Massively progressing digitalisation
How does the Emag Group in Salach intend to massively progress the digitalisation of its production technology for establishing intelligent factories? Oliver Hagenlocher, Head of Marketing, explains: “Digitalisation is already a reality for us. Today’s world is now digital, so we need solutions immediately.” Firstly, he says, the task is to identify how existing applications can be optimised and rendered accessible to the digital world. Secondly, it needs to be clarified what requirements this will entail for the production operation of tomorrow.
Besides developing software solutions, Emag also intends to render the relevant hardware (in the shape of machine tools and automation solutions) fit for purpose in the smart factory. This thrust is exemplified by the modularised machines and the matching modularised Trackmotion automation concept. This combination enables production lines to be constructed on a modular principle. Machining processes are broken down into easy-to-handle sub-processes, and set up on the appropriate modularised machines – which is already being practised in sprocket manufacture, for example. The Trackmotion automation system here enables the modularised machines to be very simply and efficiently concatenated.
With harmonised usability of the software, Emag aims to “simplify control, monitoring and analysis of the production operation”. In practice, says Oliver Hagenlocher, it works like this: “The usability or user experience (UX) constitutes developments within the context of digitalisation, and describes the experiences that an end-user has gained with a particular software package. In the category of mobile apps, particularly, a positive UX is crucial to the success of a software package.” Nowadays, users expect not only a substantively fit-for-purpose software package, but also an intuitive operator control concept, one that facilitates a fast start-up without any elaborate training being required.
“We’re looking forward,” says Oliver, “to presenting our new solutions to existing and prospective customers at the EMO Hannover 2017, and in a direct dialogue collecting further ideas and opinions, enabling us to tailor our products even more responsively to the requirements obtaining in the industrial sector.”

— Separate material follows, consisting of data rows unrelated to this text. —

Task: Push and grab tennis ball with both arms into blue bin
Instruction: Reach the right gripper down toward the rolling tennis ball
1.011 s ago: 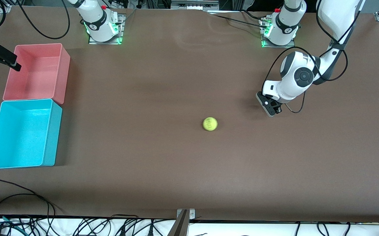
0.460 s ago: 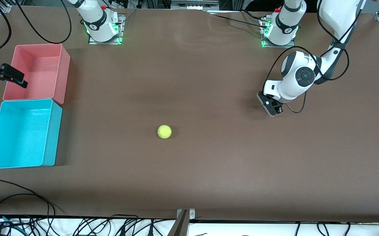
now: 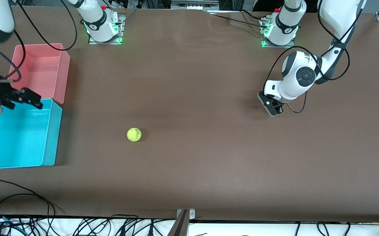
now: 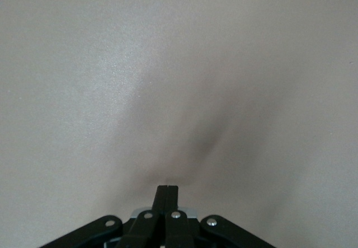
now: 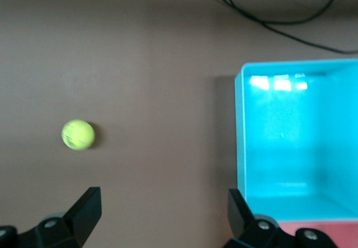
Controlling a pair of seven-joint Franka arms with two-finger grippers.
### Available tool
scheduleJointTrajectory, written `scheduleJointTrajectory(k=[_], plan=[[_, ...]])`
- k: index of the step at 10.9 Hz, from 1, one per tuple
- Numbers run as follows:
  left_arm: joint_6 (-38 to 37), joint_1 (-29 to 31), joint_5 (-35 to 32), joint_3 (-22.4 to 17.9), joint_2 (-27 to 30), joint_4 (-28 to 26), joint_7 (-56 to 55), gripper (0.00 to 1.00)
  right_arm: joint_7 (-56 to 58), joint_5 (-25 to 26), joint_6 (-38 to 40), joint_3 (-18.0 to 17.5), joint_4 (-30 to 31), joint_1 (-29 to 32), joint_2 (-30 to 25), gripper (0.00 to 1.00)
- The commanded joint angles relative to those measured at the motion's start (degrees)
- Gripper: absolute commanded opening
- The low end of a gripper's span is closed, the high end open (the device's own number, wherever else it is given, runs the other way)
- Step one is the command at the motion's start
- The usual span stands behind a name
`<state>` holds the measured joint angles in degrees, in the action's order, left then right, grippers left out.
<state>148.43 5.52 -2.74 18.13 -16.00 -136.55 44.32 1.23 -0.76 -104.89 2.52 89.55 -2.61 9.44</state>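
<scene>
So the tennis ball [image 3: 134, 134] is out on the open brown counter [image 3: 189, 164], between my 2 arms but a good bit closer to the right arm's end, with bare counter between it and the blue bin [image 3: 50, 137]. It's not touching anything.

My left end effector [image 3: 271, 108] is down at the counter toward the left arm's end, fingers pressed together into a flat blade. In the left wrist view the 2 fingers [image 4: 167, 195] meet with no gap and nothing between them. It's well apart from the ball, so I'd say the push part is basically done and that arm just waits.

My right end effector [image 3: 25, 98] hangs over the edge where the blue bin meets the pink bin [image 3: 63, 73], fingers spread wide and empty. The right wrist view shows the ball [image 5: 78, 134] off to one side of the spread fingers [image 5: 84, 209], with the bin's wall [image 5: 240, 136] beside them.

My read: this is the handoff, and the grab is next. The right arm needs to swing out over the ball, drop with the fingers straddling it, close, then carry it back over the blue bin. The tricky bit is that a ball rolls at the slightest nudge, so the descent has to be centered.
</scene>
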Motion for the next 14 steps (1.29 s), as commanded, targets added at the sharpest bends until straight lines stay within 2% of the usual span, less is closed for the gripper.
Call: scheduleJointTrajectory(k=[1,3,6,9,12,13,14], plan=[[-1.0,0.5,-1.6,0.1,1.5,-0.5,0.5,0.00,1.1,-0.7,-7.3,0.1,-3.6,-0.9,7.7,1.00],[-1.0,0.5,-1.6,0.1,1.5,-0.5,0.6,0.00,1.1,-0.9,-11.1,0.0,-3.5,-1.6,11.5,1.00],[-1.0,0.5,-1.6,0.1,1.5,-0.5,0.6,0.00,1.3,-0.9,-11.4,0.1,-1.8,-2.6,15.7,1.00],[-1.1,0.5,-1.6,0.1,1.5,-0.5,0.6,0.00,0.5,-0.3,-11.1,0.5,2.7,-2.6,16.1,1.00],[-1.1,0.5,-1.6,0.1,1.5,-0.5,0.5,0.00,0.1,0.2,-11.6,2.7,7.6,-2.5,15.8,1.00],[-1.1,0.5,-1.6,0.1,1.4,-0.5,0.5,0.00,-1.3,1.6,-12.3,3.4,8.5,-2.5,15.8,1.00],[-1.1,0.5,-1.6,0.1,1.4,-0.5,0.5,0.00,-4.0,5.5,-12.4,3.4,9.0,-2.6,15.8,1.00]])
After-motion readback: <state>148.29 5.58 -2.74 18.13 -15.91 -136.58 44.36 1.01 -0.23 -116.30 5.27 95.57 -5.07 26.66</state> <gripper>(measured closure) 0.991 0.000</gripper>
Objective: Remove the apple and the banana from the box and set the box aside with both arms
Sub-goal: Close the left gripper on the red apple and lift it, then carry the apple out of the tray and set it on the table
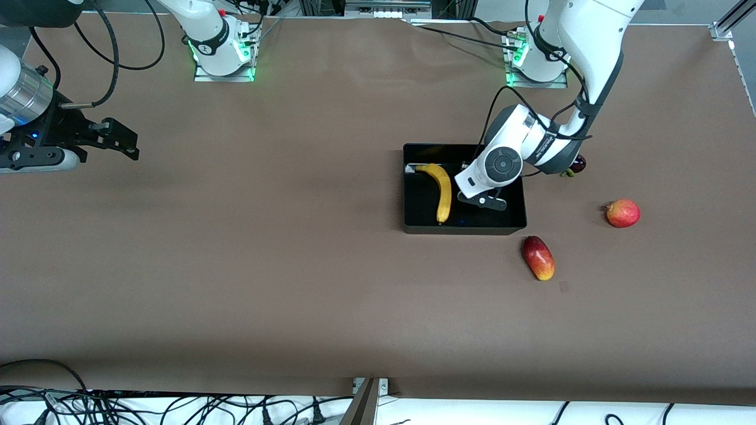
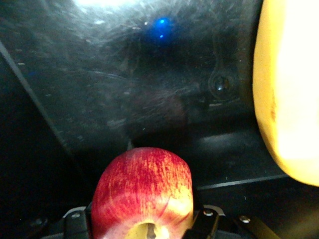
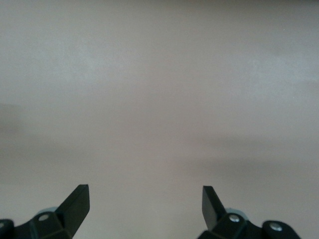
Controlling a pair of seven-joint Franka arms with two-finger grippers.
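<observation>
The black box [image 1: 413, 195] stands on the table toward the left arm's end. The yellow banana [image 1: 441, 192] lies in it and also shows in the left wrist view [image 2: 286, 89]. My left gripper [image 1: 485, 202] reaches down into the box beside the banana. In the left wrist view the left gripper [image 2: 142, 221] is shut on the red apple [image 2: 142, 181] with a pale yellow patch, just above the box's glossy floor [image 2: 124, 74]. The arm hides the apple in the front view. My right gripper [image 1: 125, 141] waits open and empty over bare table at the right arm's end; it also shows in the right wrist view [image 3: 145, 199].
A red-and-yellow mango [image 1: 538, 258] lies nearer the front camera than the box. A plainer red round fruit [image 1: 623, 213] lies past the box toward the left arm's end. A small dark fruit [image 1: 577, 164] sits half hidden under the left arm's wrist.
</observation>
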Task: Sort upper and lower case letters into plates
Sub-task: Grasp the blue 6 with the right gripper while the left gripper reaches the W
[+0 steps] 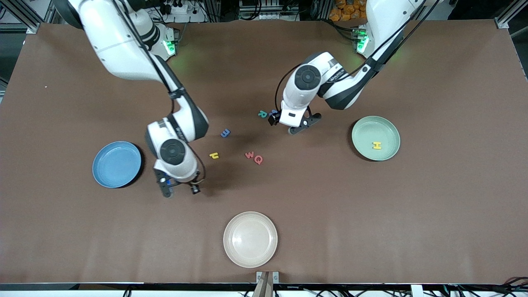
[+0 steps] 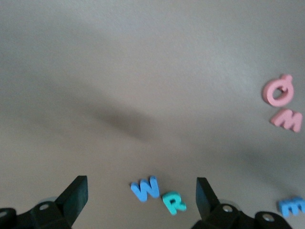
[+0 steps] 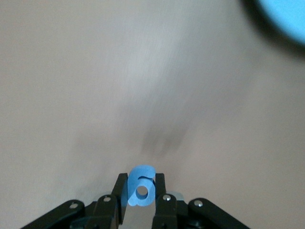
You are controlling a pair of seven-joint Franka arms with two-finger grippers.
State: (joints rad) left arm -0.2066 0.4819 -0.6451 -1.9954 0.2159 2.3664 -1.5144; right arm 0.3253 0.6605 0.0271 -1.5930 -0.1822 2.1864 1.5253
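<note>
My right tool [image 1: 178, 187] is clamped tight on a small blue letter [image 3: 140, 192]. The letter stands on edge between the fingers [image 3: 159, 191], its long axis running along them, its round hole facing the wrist camera. The tool hangs over bare table [image 1: 330, 214], just beside the sky blue plate [image 1: 117, 164], which lies flat at mid-height of the front view, toward the right arm's end.

My left tool [image 1: 304, 124] is spread wide and holds nothing. It hovers near the frame's centre above a blue W [image 2: 146, 189] and a teal R [image 2: 174, 202]. The mint green plate [image 1: 367, 132] lies flat toward the left arm's end, well apart from that tool, with a yellow H [image 1: 376, 145] in it.
</note>
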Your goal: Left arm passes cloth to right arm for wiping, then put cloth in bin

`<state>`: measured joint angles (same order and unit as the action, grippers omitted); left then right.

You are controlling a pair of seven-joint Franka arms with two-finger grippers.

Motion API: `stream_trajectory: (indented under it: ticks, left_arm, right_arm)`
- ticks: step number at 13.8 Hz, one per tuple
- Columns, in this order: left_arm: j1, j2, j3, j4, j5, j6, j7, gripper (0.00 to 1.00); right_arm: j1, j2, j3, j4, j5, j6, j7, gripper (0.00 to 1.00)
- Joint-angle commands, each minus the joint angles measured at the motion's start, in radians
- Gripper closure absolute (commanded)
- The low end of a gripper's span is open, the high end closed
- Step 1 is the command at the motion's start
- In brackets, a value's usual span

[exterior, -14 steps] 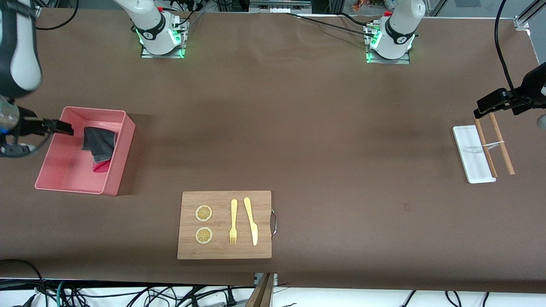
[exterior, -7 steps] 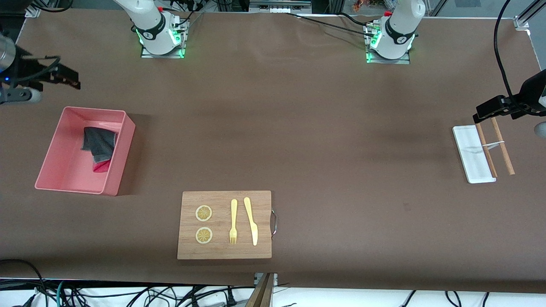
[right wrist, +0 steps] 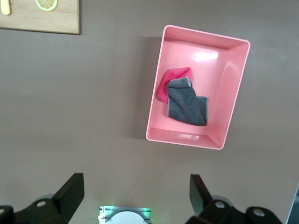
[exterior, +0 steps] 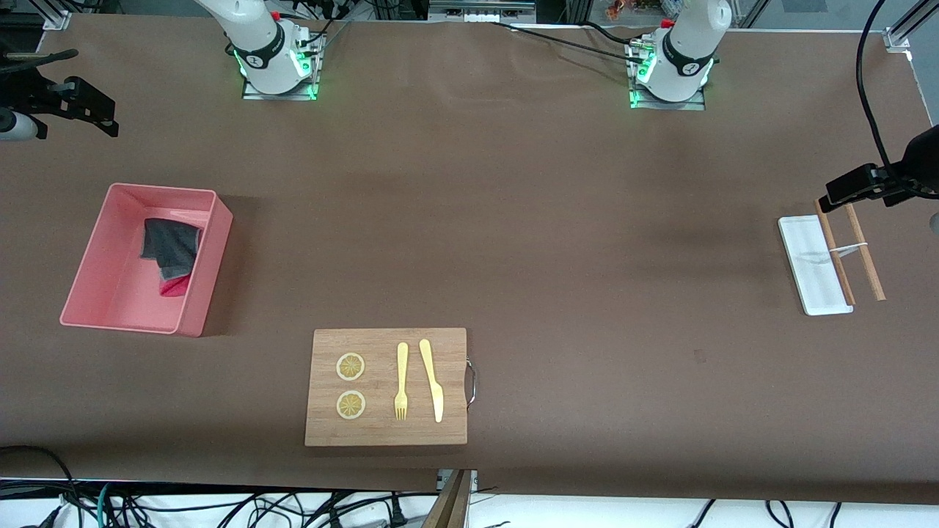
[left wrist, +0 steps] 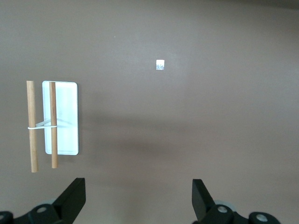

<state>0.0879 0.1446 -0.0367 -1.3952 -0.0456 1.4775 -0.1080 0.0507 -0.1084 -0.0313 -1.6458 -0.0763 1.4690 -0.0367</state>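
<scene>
The cloth (exterior: 171, 254), dark grey with a crimson-pink corner, lies crumpled inside the pink bin (exterior: 194, 299) at the right arm's end of the table. It also shows in the right wrist view (right wrist: 184, 100), inside the bin (right wrist: 156, 112). My right gripper (exterior: 94, 111) is open and empty, high over the table near the edge, apart from the bin; in its own view (right wrist: 137, 196) the jaws stand wide. My left gripper (exterior: 853, 187) is open and empty over the white tray's end; in its own view (left wrist: 138, 198) the jaws stand wide over bare table.
A wooden cutting board (exterior: 386, 436) with two lemon slices, a yellow fork (exterior: 401, 380) and a yellow knife (exterior: 432, 379) lies near the front edge. A white tray (exterior: 807, 271) with two wooden sticks (exterior: 864, 253) lies at the left arm's end. It shows in the left wrist view (left wrist: 67, 121).
My right gripper has risen out of the bin and moved away toward the robots' side of the table, leaving the cloth in the bin. The left gripper drifted slightly outward.
</scene>
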Motion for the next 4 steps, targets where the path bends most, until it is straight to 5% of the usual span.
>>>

Solutions in the cloud and at the machine
Another instrument for process optimisation is the Tool Lifecycle Management Strategy (TLM) from TDM Systems GmbH in Tübingen. Managing Director Peter Schneck explains how important this strategy is for the factory of the future: “Two years ago, when we introduced this strategy, we raised classical tool data management to a whole new level. Thus it’s the unique selling point of our software that the system not only manages and makes available any information once inputted, but above all that during production of a workpiece it collects the relevant data at the machine. This data feedback creates a continuous improvement process quasi in the loop.”
From the EMO Hannover 2017, Peter Schneck is primarily expecting a focus on the issues of digitalisation and networking: “This has always been our core competence, long before the times of Industry 4.0. With this new era, the options available for tool lifecycle management are multiplied.” Networking – and thus TLM – no longer stops at the doors of the factory hall. Modern-day TLM, he says, means transparency and cooperation that transcend the boundaries of individual plants, locations and nations, with short response times and mobile utilisation. To quote Peter Schneck: “We are, of course, embracing the dominant trend of being able to manage data and make them available through and in the cloud. Thus the future of TLM lies in the cloud as well.”